Fig 6. Nuclear translocation promotes TRIM26-mediated IRF3 degradation.

(A) Western blot analysis of IRF3 expression in HEK293 cells transfected with expression plasmids for Myc-IRF3 WT, KR77/78NG, 5D or 5D KR77/78NG and Flag-TRIM26. (B) Western blot analysis of IRF3 IL139/140MM expression in the cytoplasmic and nuclear fractions prepared from HEK293 cells, which were transfected with Myc-IRF3 IL139/140MM and Flag-TRIM26 or control vector followed with SeV infection. (C) Fluorescent images of HEK293 cells transfected with GFP-TRIM26 or GFP-TRIM26 NLS plasmid and infected with SeV and VSV. Nuclei were detected with DAPI (blue). (D) Western blot analysis of IRF3 expression in HEK293 cells transfected with expression plasmids for Myc-IRF3 WT, 5A or 5D and GFP-TRIM26 or GFP-TRIM26 NLS. (E) Western blot analysis of IRF3 expression in HEK293 cells transfected with Myc-IRF3 and Flag-TRIM26 pretreated with 20μM Ivermectin for 2 h. Similar results were obtained from three independent experiments.

Fig 7. Impaired IFN-β signaling and antiviral responses in TRIM26 transgenic mice.

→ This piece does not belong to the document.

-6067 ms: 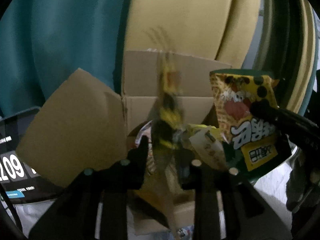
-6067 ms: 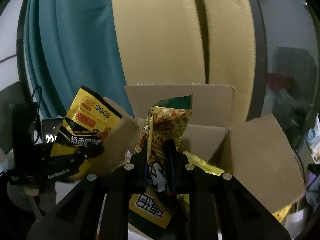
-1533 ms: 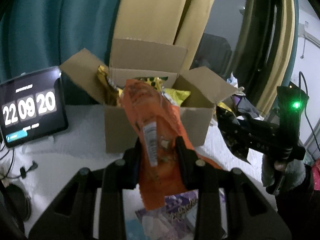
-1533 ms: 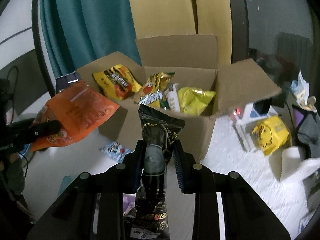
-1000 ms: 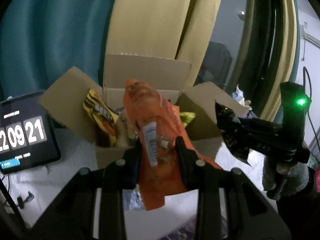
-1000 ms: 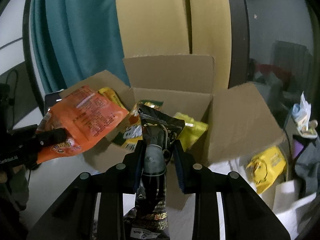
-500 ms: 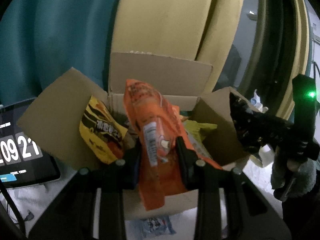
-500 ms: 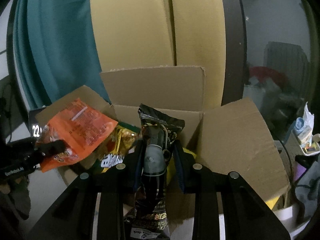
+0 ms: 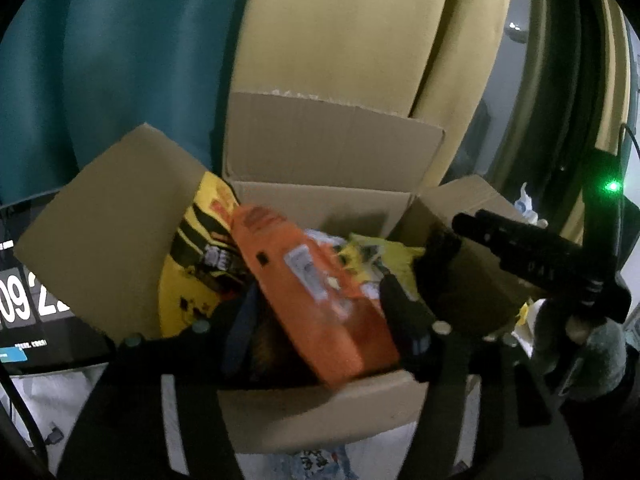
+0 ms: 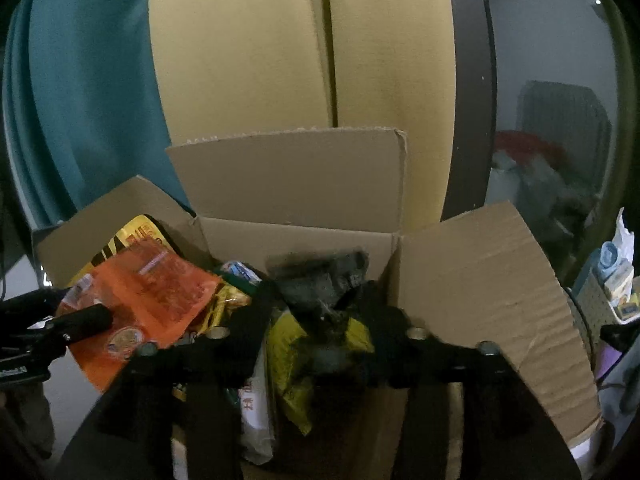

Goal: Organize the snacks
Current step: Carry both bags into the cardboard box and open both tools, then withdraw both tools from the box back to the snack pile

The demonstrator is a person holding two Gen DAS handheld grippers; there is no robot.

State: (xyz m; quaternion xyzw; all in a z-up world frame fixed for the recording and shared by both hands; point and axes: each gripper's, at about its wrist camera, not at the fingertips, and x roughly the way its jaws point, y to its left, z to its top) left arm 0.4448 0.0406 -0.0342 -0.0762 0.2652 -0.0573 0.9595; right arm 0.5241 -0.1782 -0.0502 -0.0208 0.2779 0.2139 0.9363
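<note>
An open cardboard box [image 9: 332, 148] [image 10: 288, 176] holds several snack bags, among them a yellow-and-black bag [image 9: 196, 264]. My left gripper [image 9: 320, 316] hangs over the box with its jaws opening. An orange snack bag [image 9: 304, 280] [image 10: 148, 292] lies tilted and loose between its fingers, tipping into the box. My right gripper [image 10: 316, 320] is also over the box, jaws opening. A blurred black snack bag [image 10: 320, 276] drops free between its fingers onto a yellow-green bag [image 10: 292, 348]. The right gripper's body [image 9: 520, 256] shows at the box's right flap.
A tablet showing a clock [image 9: 24, 304] stands left of the box. Teal curtain [image 9: 120, 60] and yellow curtain [image 9: 352, 32] hang behind. A small packet [image 9: 316, 460] lies on the white surface in front. A gloved hand [image 9: 592, 344] holds the right gripper. Clutter [image 10: 616, 276] sits far right.
Both grippers have moved forward over the box and their jaws have parted. The orange bag has tipped down out of the left grip. The black bag has slipped from the right grip.
</note>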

(A–B) Expression of IFN-β mRNA and secretion of IFN-β protein measured by QRT-PCR and ELISA, respectively, in peritoneal macrophages from TRIM26-Tg and WT mice stimulated with LPS and poly(I:C) or infected with SeV and VSV for indicated times. (C) Peritoneal macrophages from TRIM26-Tg and WT mice were infected with VSV (MOI, 0.1) for 12 h. Supernatants were analyzed for VSV titers with standard plaque assays. (D) ELISA analyses of IFN-β production in sera, lung or liver from TRIM26-Tg and WT mice intravenously infected with VSV for 72 h. (n = 4 mice per group). (E) TRIM26-Tg and WT mice were infected with VSV as in D. VSV titers in lung and liver were determined by standard plaque assays (right). Expression of VSV G protein was analyzed by western blot with VSV-G antibody (left). (F) Hematoxylin and eosin staining of lung tissue sections from TRIM26-Tg and WT mice infected with VSV as in e. (G) Survival of TRIM26-Tg and WT mice (n = 10) infected with VSV (4×10⁷ pfu/mouse). Data are representative of three independent experiments (mean ± S.D. of triplicates in A-D).